14 August 2007
The Edible Woman
Someone left this book on a table at work with a note saying that it was good and whomever wanted to read it should go ahead and take it. The pages were yellowed and there was an orange "clearance 1.00" sticker on the front cover.
It has been a long time since I read Margaret Atwood's books Surfacing and The Handmaid's Tale. I read them both in college... a million billion years ago.
That was when I starting getting the itch to be done with school and go on to law school and be done with English majors and English professors and theory theory theory and deconstruction. We were always deconstructing everything. Well, I was stupid. Law school sucked some major ass and I only went for one year. It goes down in my own personal history as the most wasted year of my life, mostly because I had to study so much that I did nothing creative--absolutely nothing. It wasn't even studying, it was just mind-numbing memorizing. Of course, once entering The Workforce I quickly realized how much better it was back in school. Ah, hindsight!
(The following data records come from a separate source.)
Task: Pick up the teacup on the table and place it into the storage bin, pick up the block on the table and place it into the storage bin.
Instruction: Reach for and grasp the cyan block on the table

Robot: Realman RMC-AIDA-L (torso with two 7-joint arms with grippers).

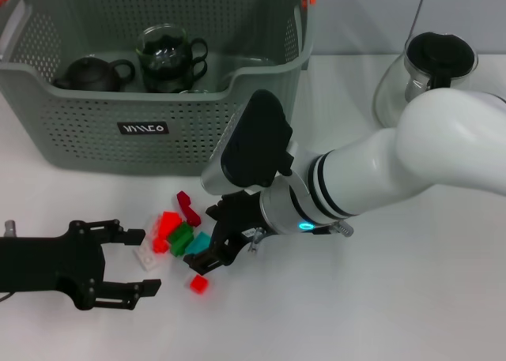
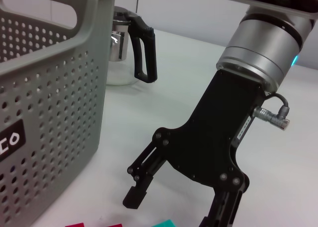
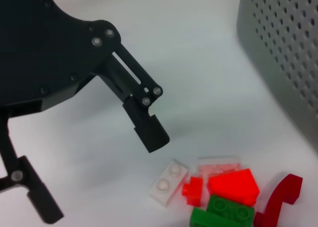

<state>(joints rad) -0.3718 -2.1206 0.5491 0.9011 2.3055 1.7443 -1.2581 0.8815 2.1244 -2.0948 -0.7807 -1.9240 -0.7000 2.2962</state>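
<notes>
Blocks (image 1: 178, 236) in small pile on table (image 1: 395, 298), directly under and just beside my right gripper (image 1: 212, 238); teal block (image 1: 198, 242) between my fingertips, not yet clamped. Small red block (image 1: 198, 283) lies apart, just below my lower finger. My right fingers spread wide, pointing down at pile. Storage bin (image 1: 158, 132) just beyond my right wrist; dark teapot (image 1: 93, 73) and glass teacups (image 1: 168, 54) inside. My left gripper (image 1: 141, 261) beside pile on opposite side, fingers wide, holding nothing. Glass kettle (image 1: 423, 73) far behind my right arm.
</notes>
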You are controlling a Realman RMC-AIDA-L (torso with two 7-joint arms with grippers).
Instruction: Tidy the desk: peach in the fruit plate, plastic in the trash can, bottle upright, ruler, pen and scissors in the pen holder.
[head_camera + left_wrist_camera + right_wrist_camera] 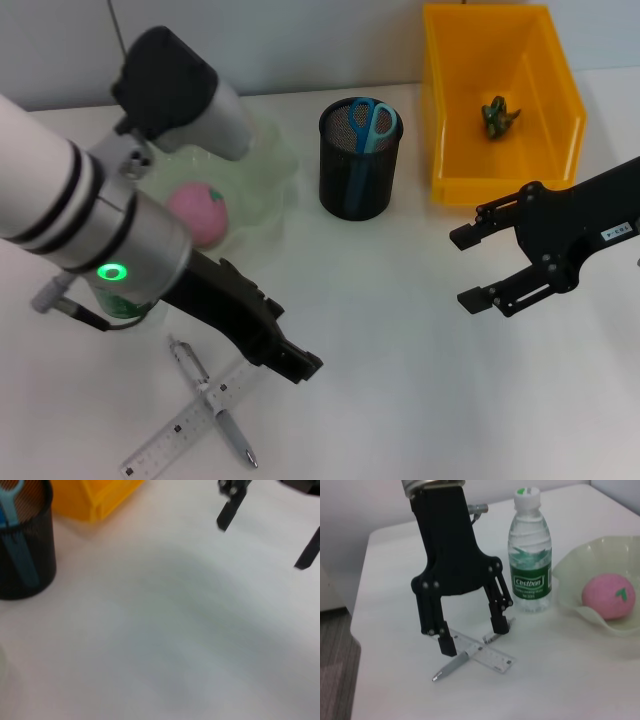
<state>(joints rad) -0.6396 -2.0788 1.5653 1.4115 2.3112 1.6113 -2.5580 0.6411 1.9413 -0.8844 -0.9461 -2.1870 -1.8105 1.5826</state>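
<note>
While left gripper (472, 636) hangs over crossed ruler (190, 421) and pen (212, 404) at 7 o'clock on bench (400, 380), fingers (447, 644) spread wide, straddling both, tips close above them. Right gripper (478, 268) at 3 o'clock, fingers wide, holding nothing. Peach (198, 213) in fruit plate (265, 175) at 10 o'clock. Bottle (530, 555) upright just beside plate. Scissors (370, 122) in pen holder (359, 160) at 12 o'clock. Plastic (499, 116) in trash can (555, 90) at 1 o'clock.
</note>
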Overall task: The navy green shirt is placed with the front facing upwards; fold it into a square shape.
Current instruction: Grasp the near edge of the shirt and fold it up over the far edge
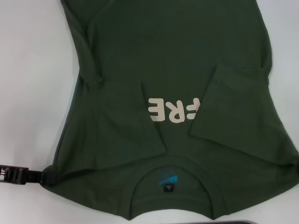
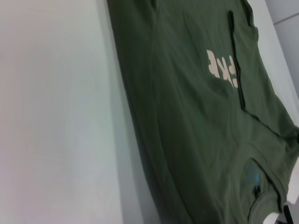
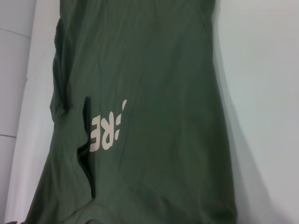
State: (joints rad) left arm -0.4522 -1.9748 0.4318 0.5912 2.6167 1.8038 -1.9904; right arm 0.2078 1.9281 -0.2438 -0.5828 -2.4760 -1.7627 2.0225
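You've got the dark olive-green cotton T-shirt [image 1: 177, 70] flat on the white table [image 1: 28, 93], collar at near edge, both sleeves folded in over the cream lettering. Left gripper [image 1: 44, 176] low at shirt's near-left shoulder corner, arm reaching in level; can't tell its grip. Right gripper not seen.

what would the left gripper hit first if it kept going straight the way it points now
Likely the navy green shirt. In the head view the left gripper lies at the table's near left, pointing toward the shirt's shoulder edge, apparently touching it already; depth is unclear.

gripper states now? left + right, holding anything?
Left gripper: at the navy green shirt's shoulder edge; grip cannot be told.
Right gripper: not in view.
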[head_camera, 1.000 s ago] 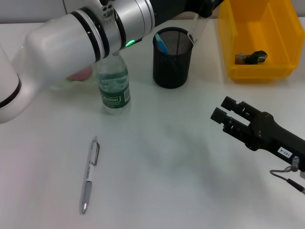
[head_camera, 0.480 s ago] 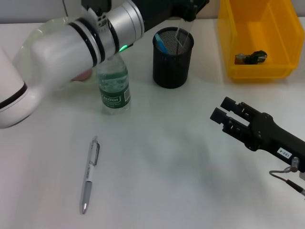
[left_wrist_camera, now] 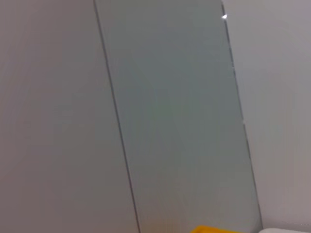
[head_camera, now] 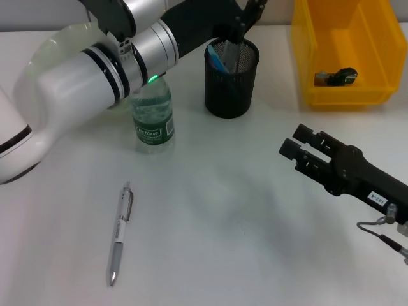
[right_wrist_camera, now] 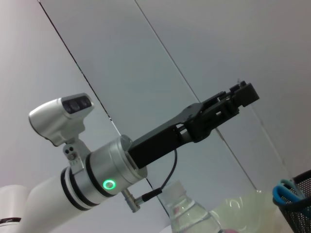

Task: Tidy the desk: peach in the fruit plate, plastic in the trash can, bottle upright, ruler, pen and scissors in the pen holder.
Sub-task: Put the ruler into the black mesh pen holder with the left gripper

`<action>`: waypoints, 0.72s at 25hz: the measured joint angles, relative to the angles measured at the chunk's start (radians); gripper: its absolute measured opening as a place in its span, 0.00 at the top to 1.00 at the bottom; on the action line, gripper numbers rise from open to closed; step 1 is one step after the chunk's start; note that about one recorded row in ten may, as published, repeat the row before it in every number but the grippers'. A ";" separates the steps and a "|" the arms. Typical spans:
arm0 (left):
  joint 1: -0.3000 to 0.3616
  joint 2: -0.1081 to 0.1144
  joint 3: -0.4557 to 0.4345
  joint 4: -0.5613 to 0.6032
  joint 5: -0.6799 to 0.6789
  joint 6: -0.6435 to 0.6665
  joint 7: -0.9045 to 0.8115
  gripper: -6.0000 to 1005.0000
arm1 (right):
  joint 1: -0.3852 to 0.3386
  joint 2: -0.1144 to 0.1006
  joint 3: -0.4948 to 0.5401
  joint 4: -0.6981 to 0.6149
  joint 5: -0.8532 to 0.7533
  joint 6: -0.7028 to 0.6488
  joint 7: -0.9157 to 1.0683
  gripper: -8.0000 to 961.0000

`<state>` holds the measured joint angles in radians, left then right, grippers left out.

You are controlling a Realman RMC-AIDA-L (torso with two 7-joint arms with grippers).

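**Left arm over the pen cup**

The left gripper (head_camera: 245, 16) is up above the black pen cup (head_camera: 231, 78) at the back of the table (head_camera: 210, 229). I cannot tell if its jaws are apart or together. Something blue, maybe the scissors (head_camera: 217, 58), sticks up inside the cup. The bottle (head_camera: 152, 115) stands upright just left of the cup, partly under the arm. The pen (head_camera: 120, 233) lies flat on the table, near the front and well apart from the cup. The yellow bin (head_camera: 344, 51) sits to the right with small dark things in it. The right gripper (head_camera: 294, 143) hangs low on the right, holding nothing, jaws a little apart.
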<state>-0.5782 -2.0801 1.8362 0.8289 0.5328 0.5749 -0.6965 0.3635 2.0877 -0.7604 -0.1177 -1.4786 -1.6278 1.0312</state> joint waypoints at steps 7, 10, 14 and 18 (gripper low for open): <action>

Anyhow, back to The Edible Woman. It was so good that I read all over the weekend. (I'm currently reading some books that I've been reading for weeks, and two I've been reading for months. I should just give them back to the people I borrowed them from and admit, "I can't read it".) It was written in 1965 and published a few years later. It's about a woman who is engaged to be married. Her boyfriend is dull. He's a lawyer, up and coming financially. He's good-looking, dresses well, and is self-centered. Marian, the narrator, is nowhere near as "together" as he is. In one interesting part of the book, she describes how bad her kitchen has gotten. There's not once single clean dish, there's a scum on top of the cold water in the sink, the sink is piled with dishes, and the fridge is full of rotting food. After becoming engaged, Marian starts to get grossed out by meat, and then eggs, and then she's a vegan, and then a carrot one day freaks her out, too. She can barely eat. At the end she breaks free of her fiance by baking a cake in the shape of a woman and telling him to eat it instead of eating her. He thinks she's weird and he leaves. She eats the cake herself, and then she shares it with someone else. I like her because she seems really on the verge of losing it. It's kind of refreshing.
That was a horrible synopsis; I kind of feel the way you feel when you're trying to explain a dream to someone, like all bogged down and heavy. Anyway, The Edible Woman is really, really good.